Le bien-être animal au menu de 2023
2023 sera une année importante pour l’élevage européen puisque la Commission européenne doit réviser les règles sur le bien-être animal pour l’ensemble des pays de l’Union européenne. Nous avons vu dans un précédent article que le transport des bovins pourrait en être affecté avec des conséquences pour l’ensemble de la filière.
Le transport n’est qu’un des aspects de cette future réglementation. Tout ce qui touche au bien-être des animaux d’élevage sera révisé. Il est prévu que la Commission européenne fasse des propositions en septembre 2023 pour une entrée en vigueur de la réglementation en 2027. Pour ce faire, la Commission européenne s’appuiera sur les avis de l’Efsa, l’autorité européenne de sécurité des aliments. Cette dernière a remis une série de rapports depuis août 2022, pour chacune des productions : porcs, bovins, équins, petits herbivores, volailles de chair, poules pondeuses et même oiseaux domestiques !
Un gros changement de braquet en vue
La presse s’est fait l’écho de certaines préconisations qui ressortent de ces rapports.
Parmi les plus notables, on peut citer la recommandation de diminuer les contraintes de contention : fin des cages pour les élevages de poules pondeuses, fin des cases individuelles pour les veaux par exemple. Les pratiques jugées douloureuses pour les animaux sont aussi ciblées : castration et coupe des queues des porcs, épointage des becs de poulettes, conditions d’anesthésie au moment de l’abattage. L’autre grand axe d’amélioration du bien-être porte sur la densité : pour l’ensemble des productions, l’Efsa recommande une baisse du nombre d’animaux par m², avec une densité de peuplement maximale de 11 kg/m² dans les poulaillers de volaille de chair par exemple. Le dernier axe concerne les transports, évoqués dans un précédent article.
Les premiers enseignements de ces recommandations
Ces rapports de l’Efsa ne sont que la première étape d’un long processus. Les mesures proposées seront amendées au cours des travaux des différentes instances européennes. Elles sont cependant importantes car elles donnent le la.

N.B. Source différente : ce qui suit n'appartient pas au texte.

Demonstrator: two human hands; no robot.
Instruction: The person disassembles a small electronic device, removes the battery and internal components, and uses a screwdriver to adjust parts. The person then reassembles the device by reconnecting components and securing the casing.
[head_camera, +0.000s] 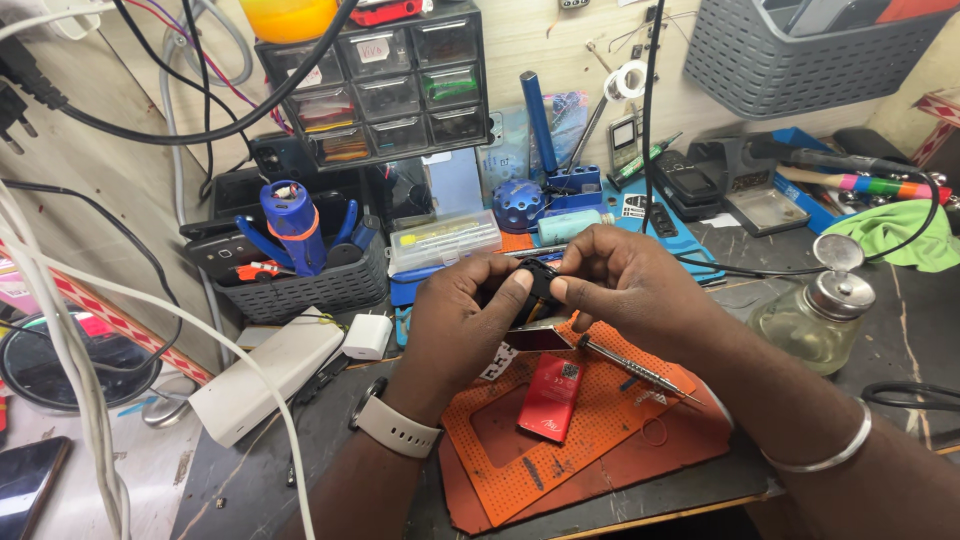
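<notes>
Both hands meet just above the orange mat (590, 420), pinching a small black part (540, 278) between them. Left hand (470, 315) grips it w/ thumb and curled fingers; right hand (620, 285) nips its right edge w/ thumb and forefinger. Can't tell what the part is.

On the mat: a red card (551, 397) near its middle, a screwdriver (635, 368) lying across its upper right, tip pointing right. A thin dark slab (538, 339) sits just under the hands at the mat's top edge.

Mat's front edge overhangs the bench edge. Left of mat: white box (270, 375) and white charger (368, 336), w/ some bare bench between. Right of mat: glass bottle (820, 315), well apart, open bench around it. Behind mat: grey basket (310, 290) and clear case (443, 240), crowded close.
</notes>
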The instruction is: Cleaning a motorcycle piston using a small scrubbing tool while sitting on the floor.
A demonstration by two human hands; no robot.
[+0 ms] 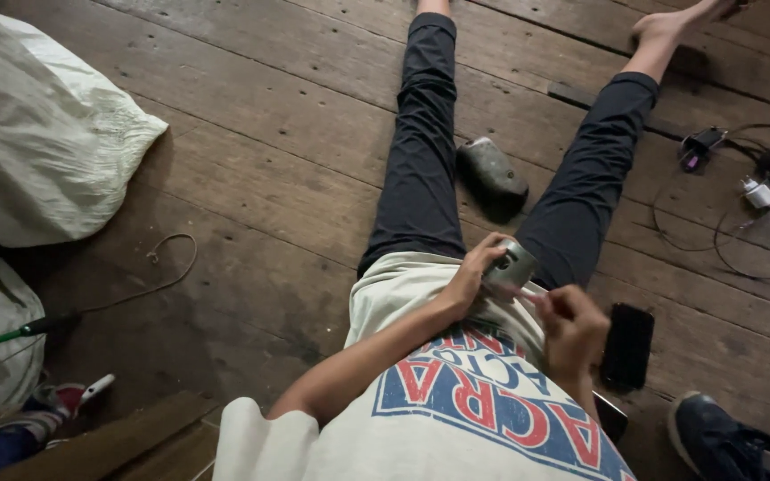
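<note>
Two hands met over our lap as we sat on the wooden floor [251, 178]. Our left hand [472, 272] was closed around a small grey metal piece [511, 264], held just above the shirt [456, 392]. Our right hand [572, 325] was curled shut, pinching what seemed to be a thin white stick [528, 293] against that piece. A dark phone [627, 345] lay beside our right thigh, and a grey stone [492, 169] sat between our legs.

White sack [37, 134], black phone [627, 345], perhaps chargers [757, 191].
</note>
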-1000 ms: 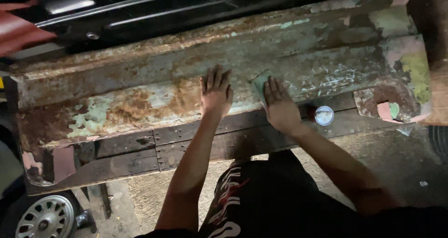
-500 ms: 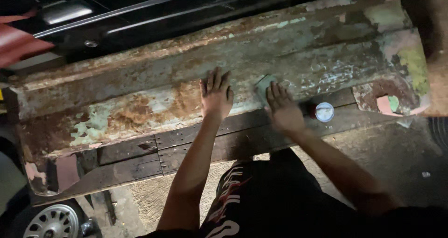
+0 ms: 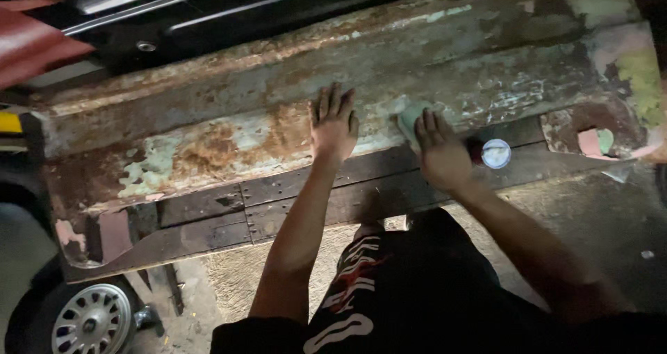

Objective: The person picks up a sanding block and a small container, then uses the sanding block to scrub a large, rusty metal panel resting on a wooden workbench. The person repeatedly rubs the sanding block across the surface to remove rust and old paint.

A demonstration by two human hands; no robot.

Ces propositions pourraient impacter le potentiel de production
Le premier constat que l’on peut faire à propos de ces recommandations est que celles-ci impliqueraient des changements de grande ampleur sans doute supérieurs aux précédentes révisions des normes de bien-être. Dans un contexte de difficultés économiques, l’Union européenne semble vouloir garder son cap de long terme d’amélioration du bien-être animal, quitte à renchérir le prix des produits issus de l’élevage auprès des consommateurs.
La crainte que l’on peut émettre au vue de ces orientations, c’est le risque d’atteinte au potentiel de production de l’élevage européen. La loi du marché et les éventuelles aides publiques pourraient permettre de compenser les importants besoins en investissements requis. Mais qui dit dé-densification, dit plus de bâtiments s’il l’on veut conserver le même potentiel de production. Or il est de plus en plus difficile en Bretagne mais aussi dans de nombreux pays européens d’en construire des nouveaux ou d’agrandir ceux existants pour des raisons autres qu’économiques.
Une législation au niveau européen comporte des avantages
Elle apporte une visibilité dans le temps : la date de l’obligation sera connue par l’ensemble des filières plusieurs années à l’avance. De plus, elle s’applique à l’ensemble du marché commun, ce qui évite les distorsions de concurrence entre pays de l’UE. Il est donc préférable pour les filières que les évolutions en termes de bien-être animal proviennent de la loi plutôt que des groupes de pression, par nature imprévisibles et générant des distorsions de concurrence.
Paradoxalement, plus la réglementation ira loin dans ces demandes d’amélioration de bien-être animal, moins il y aura d’espace pour ces groupes de pression. L’équilibre devra cependant être trouvé avec la faisabilité technique et économique.
Enfin le dernier point, et pas des moindres, concerne les échanges extra-européens. Est-ce que les importations en provenance des pays tiers seront soumises aux mêmes exigences de production ? Si la réponse est non, ces réglementations, en augmentant les coûts de production, fragiliseront l’ensemble de l’élevage européen.